112-427 at 6 (2012).
    Assessment of State and local taxes would obstruct these express 
Federal

[[Page 103866]]

policies supporting Tribal economic development and self-determination, 
and also threaten substantial Tribal interests in effective Tribal 
government, economic self-sufficiency, and territorial autonomy. See 
Michigan v. Bay Mills Indian Community, 572 U.S. 782, 810 (2014) 
(Sotomayor, J., concurring) (determining that ``[a] key goal of the 
Federal Government is to render Tribes more self-sufficient, and better 
positioned to fund their own sovereign functions, rather than relying 
on Federal funding'').
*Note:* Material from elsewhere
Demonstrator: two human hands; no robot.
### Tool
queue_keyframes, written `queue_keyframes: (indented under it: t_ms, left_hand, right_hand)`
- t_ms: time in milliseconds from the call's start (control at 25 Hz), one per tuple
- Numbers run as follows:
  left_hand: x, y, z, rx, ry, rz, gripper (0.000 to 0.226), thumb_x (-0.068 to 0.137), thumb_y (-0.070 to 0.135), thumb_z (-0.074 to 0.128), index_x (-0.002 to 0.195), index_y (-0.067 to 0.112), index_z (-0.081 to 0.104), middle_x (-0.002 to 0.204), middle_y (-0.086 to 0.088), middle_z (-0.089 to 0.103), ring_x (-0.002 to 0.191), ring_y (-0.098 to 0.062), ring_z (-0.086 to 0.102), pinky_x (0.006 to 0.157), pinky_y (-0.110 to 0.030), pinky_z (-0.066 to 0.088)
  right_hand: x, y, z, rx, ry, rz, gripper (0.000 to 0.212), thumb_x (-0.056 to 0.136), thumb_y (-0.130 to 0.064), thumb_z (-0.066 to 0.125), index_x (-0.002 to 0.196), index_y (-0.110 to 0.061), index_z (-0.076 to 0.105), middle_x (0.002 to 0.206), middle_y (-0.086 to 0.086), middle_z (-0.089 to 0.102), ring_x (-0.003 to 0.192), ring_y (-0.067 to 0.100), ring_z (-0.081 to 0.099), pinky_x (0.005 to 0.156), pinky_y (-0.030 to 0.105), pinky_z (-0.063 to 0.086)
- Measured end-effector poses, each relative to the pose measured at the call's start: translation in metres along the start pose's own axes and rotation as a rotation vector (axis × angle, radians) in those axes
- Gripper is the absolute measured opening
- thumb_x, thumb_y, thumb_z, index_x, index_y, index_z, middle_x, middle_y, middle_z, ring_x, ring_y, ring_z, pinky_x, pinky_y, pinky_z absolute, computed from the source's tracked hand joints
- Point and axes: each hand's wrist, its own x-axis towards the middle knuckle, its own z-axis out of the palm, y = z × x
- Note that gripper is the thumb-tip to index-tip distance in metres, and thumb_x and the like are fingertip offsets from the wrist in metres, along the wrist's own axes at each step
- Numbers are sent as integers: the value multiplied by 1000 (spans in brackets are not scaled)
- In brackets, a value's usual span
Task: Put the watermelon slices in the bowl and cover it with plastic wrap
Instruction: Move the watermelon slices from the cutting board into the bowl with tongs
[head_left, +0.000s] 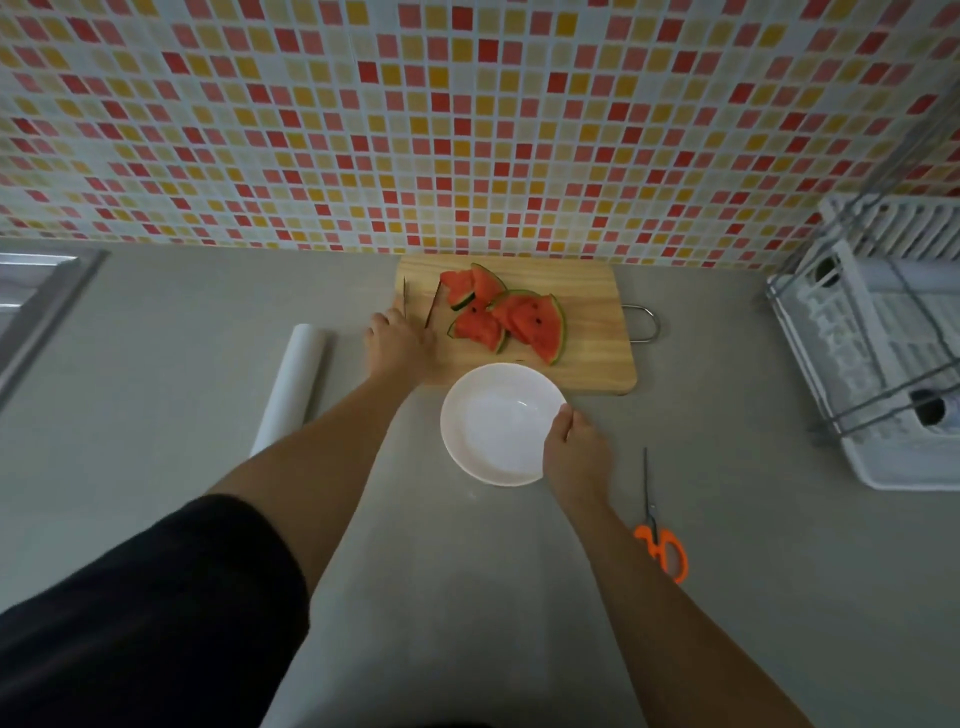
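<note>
- The slices (535, 325) sit in an overlapping heap at the centre of the frame, on the board (592, 338) against the tiled wall. None is in the bowl (488, 431) yet.
- The bowl stands empty on the counter just below the board, its far rim meeting the board's near edge. That closeness looks deliberate, so each slice has only a short way to travel.
- Your right hand (574, 449) holds the bowl at its lower-right rim, thumb hooked over the edge and the other fingers hidden outside it — a steadying pinch, I judge, to keep the bowl from sliding.
- Your left hand (400, 340) lies at the board's left edge, back up, thumb spread to the left. A thin dark knife (432, 306) pokes out just above it. Whether your fingers curl on its handle or lie flat on the wood, I cannot tell.
- Your hands are well apart, one at the board and one at the bowl.
- The wrap (291, 384) lies as a white roll left of centre and the scissors (665, 551) at lower right — both handy for the covering stage, neither touched.
- The rack (883, 364) at the right edge plays no part.
- Next, by my reading, you need the knife out of the way and a free hand to lift slices by the rind.
</note>
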Motion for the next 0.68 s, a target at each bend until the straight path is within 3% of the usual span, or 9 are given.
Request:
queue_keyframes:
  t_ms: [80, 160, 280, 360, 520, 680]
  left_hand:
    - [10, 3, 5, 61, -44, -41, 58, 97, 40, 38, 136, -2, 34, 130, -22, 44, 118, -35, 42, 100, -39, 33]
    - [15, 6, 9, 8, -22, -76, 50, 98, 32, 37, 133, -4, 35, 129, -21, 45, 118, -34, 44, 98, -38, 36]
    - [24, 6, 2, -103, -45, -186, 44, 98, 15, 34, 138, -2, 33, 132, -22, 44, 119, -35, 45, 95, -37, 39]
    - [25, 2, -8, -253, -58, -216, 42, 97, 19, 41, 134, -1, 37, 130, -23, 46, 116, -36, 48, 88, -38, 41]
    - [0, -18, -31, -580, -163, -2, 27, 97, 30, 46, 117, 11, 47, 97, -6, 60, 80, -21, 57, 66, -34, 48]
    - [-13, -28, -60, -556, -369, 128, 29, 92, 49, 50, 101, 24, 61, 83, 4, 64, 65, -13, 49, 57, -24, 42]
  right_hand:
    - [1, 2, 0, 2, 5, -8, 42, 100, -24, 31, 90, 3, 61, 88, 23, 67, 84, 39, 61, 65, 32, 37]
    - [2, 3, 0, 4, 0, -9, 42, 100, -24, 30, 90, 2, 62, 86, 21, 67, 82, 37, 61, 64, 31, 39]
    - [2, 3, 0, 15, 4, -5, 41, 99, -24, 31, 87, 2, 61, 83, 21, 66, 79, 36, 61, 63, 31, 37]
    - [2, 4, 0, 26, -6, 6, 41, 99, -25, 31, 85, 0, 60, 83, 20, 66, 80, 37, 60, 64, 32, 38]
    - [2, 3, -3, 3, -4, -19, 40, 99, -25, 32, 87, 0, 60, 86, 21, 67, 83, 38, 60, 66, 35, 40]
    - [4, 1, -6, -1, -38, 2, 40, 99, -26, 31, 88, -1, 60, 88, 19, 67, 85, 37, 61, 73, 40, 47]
The additional costs of State and local taxation 
have a chilling effect on potential lessees, as well as on a Tribe 
that, as a result, might refrain from exercising its own sovereign 
right to impose a Tribal tax to support its infrastructure needs. See 
id. at 810-11 (finding that State and local taxes greatly discourage 
Tribes from raising tax revenue from the same sources because the 
imposition of double taxation would impede Tribal economic growth).
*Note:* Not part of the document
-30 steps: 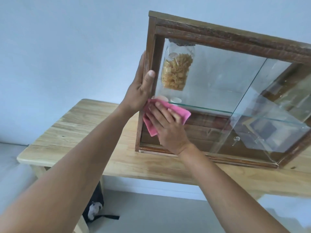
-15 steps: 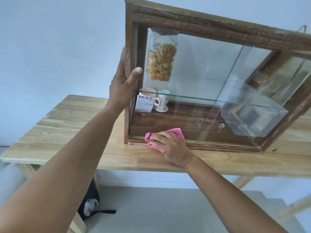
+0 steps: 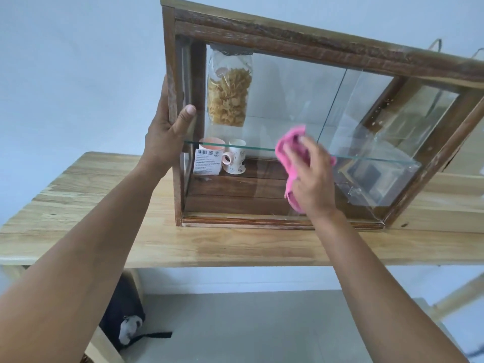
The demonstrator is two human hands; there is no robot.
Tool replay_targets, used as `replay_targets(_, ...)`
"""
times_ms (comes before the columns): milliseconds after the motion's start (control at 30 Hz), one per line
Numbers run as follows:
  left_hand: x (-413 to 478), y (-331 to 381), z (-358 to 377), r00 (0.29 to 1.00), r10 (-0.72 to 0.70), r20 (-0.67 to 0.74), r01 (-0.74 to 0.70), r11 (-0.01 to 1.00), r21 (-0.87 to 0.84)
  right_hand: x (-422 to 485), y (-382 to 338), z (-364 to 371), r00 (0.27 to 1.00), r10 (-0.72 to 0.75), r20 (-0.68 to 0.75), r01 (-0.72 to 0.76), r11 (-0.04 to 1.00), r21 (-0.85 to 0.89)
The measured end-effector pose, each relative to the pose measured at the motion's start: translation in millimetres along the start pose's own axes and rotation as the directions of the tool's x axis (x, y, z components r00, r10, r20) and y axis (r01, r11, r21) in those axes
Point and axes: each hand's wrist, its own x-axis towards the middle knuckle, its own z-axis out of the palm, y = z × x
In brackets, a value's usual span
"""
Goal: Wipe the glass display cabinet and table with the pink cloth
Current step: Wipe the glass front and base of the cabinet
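Note:
A dark wooden display cabinet (image 3: 301, 35) with glass front panes stands on a light wooden table (image 3: 209, 244). My left hand (image 3: 165, 137) grips the cabinet's left upright post, thumb across its front. My right hand (image 3: 311, 176) presses the crumpled pink cloth (image 3: 290, 148) flat against the front glass, near the middle, at the height of the glass shelf (image 3: 235, 147). The cloth sticks out above and to the left of my fingers.
Inside the cabinet a clear bag of yellow snacks (image 3: 229, 95) hangs at the top left. Two mugs (image 3: 233, 158) and a white label card (image 3: 207, 162) sit on the cabinet floor. A dark bag (image 3: 125, 315) lies on the floor under the table.
My right hand has swept the cloth from the cabinet's lower left front, down to its bottom edge, then up and right to mid-glass. My left hand stays on the post.

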Motion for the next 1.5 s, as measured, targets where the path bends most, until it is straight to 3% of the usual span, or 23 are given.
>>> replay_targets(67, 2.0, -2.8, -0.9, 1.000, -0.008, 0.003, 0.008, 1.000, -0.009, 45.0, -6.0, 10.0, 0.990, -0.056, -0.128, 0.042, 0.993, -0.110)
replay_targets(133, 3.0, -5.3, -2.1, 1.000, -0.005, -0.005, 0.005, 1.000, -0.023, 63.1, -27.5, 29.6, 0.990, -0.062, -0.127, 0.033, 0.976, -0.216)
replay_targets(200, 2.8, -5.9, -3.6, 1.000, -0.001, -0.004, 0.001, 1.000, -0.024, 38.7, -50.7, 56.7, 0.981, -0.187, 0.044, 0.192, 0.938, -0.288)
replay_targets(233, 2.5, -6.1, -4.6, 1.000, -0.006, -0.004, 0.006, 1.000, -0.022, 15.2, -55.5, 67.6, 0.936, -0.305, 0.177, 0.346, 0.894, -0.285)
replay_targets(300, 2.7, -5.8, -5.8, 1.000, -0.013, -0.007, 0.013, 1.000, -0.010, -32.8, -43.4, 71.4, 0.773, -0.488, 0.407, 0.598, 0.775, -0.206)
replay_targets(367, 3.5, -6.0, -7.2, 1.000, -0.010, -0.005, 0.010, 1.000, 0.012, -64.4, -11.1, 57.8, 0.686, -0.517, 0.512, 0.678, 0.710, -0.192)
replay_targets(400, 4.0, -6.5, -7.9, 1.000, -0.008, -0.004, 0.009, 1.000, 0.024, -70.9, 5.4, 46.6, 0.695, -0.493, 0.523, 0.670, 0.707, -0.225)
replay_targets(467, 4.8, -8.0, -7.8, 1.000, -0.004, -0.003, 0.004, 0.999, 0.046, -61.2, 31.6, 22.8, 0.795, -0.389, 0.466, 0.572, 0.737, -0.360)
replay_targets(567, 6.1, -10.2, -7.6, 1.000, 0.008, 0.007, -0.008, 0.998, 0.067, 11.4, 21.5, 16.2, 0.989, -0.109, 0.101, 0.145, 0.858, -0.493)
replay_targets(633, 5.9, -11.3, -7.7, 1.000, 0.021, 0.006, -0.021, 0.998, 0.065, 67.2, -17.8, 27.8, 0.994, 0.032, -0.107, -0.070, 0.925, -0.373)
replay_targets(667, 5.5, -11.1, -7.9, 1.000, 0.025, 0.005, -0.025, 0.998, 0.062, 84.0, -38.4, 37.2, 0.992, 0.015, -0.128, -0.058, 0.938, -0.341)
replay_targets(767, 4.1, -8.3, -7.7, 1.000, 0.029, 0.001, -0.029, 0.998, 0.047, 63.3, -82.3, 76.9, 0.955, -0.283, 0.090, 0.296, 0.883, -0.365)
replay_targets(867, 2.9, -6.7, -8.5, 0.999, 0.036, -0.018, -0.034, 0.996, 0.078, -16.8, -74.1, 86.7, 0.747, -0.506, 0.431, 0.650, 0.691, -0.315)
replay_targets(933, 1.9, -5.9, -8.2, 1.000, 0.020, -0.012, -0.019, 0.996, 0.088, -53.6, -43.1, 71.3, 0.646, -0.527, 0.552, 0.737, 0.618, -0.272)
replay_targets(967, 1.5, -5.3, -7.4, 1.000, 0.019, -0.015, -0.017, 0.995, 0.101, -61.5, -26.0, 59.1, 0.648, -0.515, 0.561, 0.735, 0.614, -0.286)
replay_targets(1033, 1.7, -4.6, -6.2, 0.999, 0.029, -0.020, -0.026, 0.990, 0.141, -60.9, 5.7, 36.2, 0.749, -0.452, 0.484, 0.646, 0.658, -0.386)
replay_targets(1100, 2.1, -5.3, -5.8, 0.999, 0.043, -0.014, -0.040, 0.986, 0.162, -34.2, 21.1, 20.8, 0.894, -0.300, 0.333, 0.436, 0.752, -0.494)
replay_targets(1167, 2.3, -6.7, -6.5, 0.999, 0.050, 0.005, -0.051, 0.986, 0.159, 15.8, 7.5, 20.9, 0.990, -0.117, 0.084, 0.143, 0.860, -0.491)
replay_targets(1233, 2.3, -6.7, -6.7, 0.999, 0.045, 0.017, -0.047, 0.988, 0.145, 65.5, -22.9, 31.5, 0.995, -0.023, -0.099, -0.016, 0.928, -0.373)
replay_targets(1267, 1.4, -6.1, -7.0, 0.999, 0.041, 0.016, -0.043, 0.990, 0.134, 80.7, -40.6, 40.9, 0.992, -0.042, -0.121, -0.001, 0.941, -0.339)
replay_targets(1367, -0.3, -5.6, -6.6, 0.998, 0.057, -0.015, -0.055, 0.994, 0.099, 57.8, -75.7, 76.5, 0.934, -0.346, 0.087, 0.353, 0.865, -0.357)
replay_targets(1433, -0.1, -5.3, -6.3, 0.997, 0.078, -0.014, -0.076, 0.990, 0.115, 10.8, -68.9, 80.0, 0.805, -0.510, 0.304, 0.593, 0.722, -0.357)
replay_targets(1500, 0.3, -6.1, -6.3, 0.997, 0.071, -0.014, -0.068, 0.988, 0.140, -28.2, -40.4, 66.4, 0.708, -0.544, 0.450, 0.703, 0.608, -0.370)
    Similar to BIA's surface leasing regulations, Tribal regulations 
under the HEARTH Act pervasively cover all aspects of leasing. See 25 
U.S.C. 415(h)(3)(B)(i) (requiring Tribal regulations be consistent with 
BIA surface leasing regulations). Furthermore, the Federal government 
remains involved in the Tribal land leasing process by approving the 
Tribal leasing regulations in the first instance and providing 
technical assistance, upon request by a Tribe, for the development of 
an environmental review process. The Secretary also retains authority 
to take any necessary actions to remedy violations of a lease or of the 
Tribal regulations, including terminating the lease or rescinding 
approval of the Tribal regulations and reassuming lease approval 
responsibilities. Moreover, the Secretary continues to review, approve, 
and monitor individual Indian land leases and other types of leases not 
covered under the Tribal regulations according to 25 CFR part 162.
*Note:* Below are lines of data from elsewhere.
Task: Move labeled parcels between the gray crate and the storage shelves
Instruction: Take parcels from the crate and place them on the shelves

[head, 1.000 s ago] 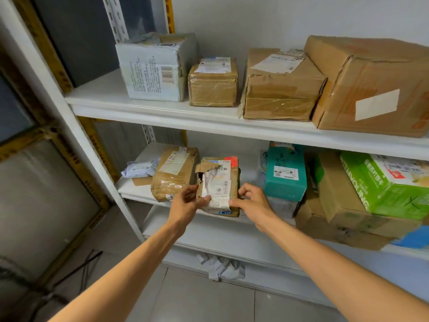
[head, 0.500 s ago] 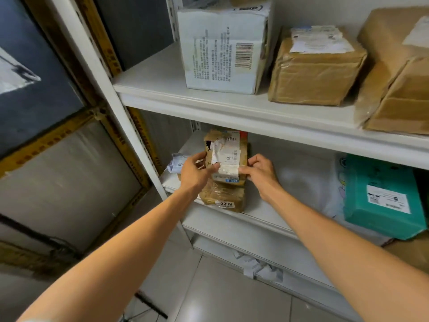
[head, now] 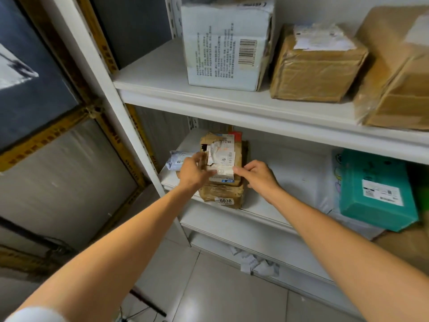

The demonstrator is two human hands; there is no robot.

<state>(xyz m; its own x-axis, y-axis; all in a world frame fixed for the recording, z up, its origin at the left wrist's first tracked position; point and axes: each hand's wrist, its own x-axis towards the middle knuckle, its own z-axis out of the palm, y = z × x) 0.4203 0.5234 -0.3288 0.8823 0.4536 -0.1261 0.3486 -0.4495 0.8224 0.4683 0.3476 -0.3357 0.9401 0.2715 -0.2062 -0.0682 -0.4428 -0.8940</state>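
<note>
A small torn brown parcel (head: 222,154) with a crumpled white label lies on top of a brown parcel marked 0038 (head: 222,196), at the left end of the lower shelf (head: 274,205). My left hand (head: 193,170) is at the torn parcel's left front corner. It is blurred, its fingers are spread, and its thumb lies against the parcel. My right hand (head: 255,174) has curled fingers that pinch the parcel's right front corner. The gray crate is out of view.
A small white pouch (head: 177,160) lies behind my left hand. A teal box (head: 376,191) stands further right on the same shelf. The upper shelf (head: 209,98) carries a white carton (head: 225,43) and brown boxes (head: 318,63). Crumpled paper (head: 253,263) lies on the floor.
The torn parcel moved left along the lower shelf and now sits on the 0038 parcel. My view came closer, and my left fingers have loosened from the parcel's side.
</note>
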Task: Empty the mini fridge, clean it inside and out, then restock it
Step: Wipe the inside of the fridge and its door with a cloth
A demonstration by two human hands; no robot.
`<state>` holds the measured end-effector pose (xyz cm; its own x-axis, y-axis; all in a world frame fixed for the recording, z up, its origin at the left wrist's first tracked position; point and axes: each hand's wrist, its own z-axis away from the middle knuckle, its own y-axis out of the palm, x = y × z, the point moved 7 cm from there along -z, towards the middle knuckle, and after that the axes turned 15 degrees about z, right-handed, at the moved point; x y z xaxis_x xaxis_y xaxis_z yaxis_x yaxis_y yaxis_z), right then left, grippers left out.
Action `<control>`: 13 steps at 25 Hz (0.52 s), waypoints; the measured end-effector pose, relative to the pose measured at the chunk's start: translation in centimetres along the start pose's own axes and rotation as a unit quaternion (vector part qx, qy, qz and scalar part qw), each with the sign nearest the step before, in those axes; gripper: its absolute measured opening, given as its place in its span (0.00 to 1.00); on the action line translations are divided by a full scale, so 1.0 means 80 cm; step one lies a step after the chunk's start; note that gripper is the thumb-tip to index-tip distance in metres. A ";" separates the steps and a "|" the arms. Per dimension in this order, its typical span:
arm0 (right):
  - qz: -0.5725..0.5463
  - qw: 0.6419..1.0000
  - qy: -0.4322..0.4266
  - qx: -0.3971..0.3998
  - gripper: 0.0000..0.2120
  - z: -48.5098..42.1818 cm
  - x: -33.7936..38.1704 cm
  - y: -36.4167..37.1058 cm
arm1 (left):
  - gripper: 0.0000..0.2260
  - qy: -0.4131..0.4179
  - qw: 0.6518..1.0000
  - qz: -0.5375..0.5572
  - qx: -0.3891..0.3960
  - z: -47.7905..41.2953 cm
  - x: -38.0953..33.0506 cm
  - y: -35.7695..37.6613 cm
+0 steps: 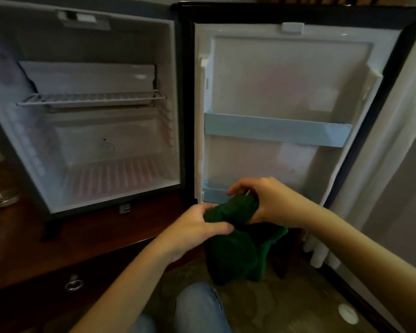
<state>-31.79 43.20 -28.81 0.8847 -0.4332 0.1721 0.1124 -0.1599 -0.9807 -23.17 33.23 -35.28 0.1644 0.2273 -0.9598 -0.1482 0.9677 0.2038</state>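
Note:
The mini fridge [175,97] stands open on a dark wooden cabinet [65,251]; its white inside holds only a wire shelf [91,98]. Its door [283,68] is swung out to the right, with a pale blue upper door shelf [276,131] and a lower one [214,194], both bare. In front of the door's lower edge I hold a dark green cloth [235,246] with both hands. My left hand [197,227] grips its near end and my right hand [264,200] grips its upper end; the rest hangs down.
Glassware [0,195] sits on the cabinet top at the far left. A drawer with a metal ring pull [73,283] is below. My knee in jeans [199,306] is at the bottom. A patterned carpet [286,306] lies under the door, with a white disc [347,313] on it.

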 end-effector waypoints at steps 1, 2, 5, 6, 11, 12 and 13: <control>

    Accordingly, the Federal and Tribal interests weigh heavily in 
favor of preemption of State and local taxes on lease-related 
activities and interests, regardless of whether the lease is governed 
by Tribal leasing regulations or 25 CFR part 162. Improvements, 
activities, and leasehold or possessory interests may be subject to 
taxation by the Kickapoo Tribe of Oklahoma.

Bryan Newland,
Assistant Secretary--Indian Affairs.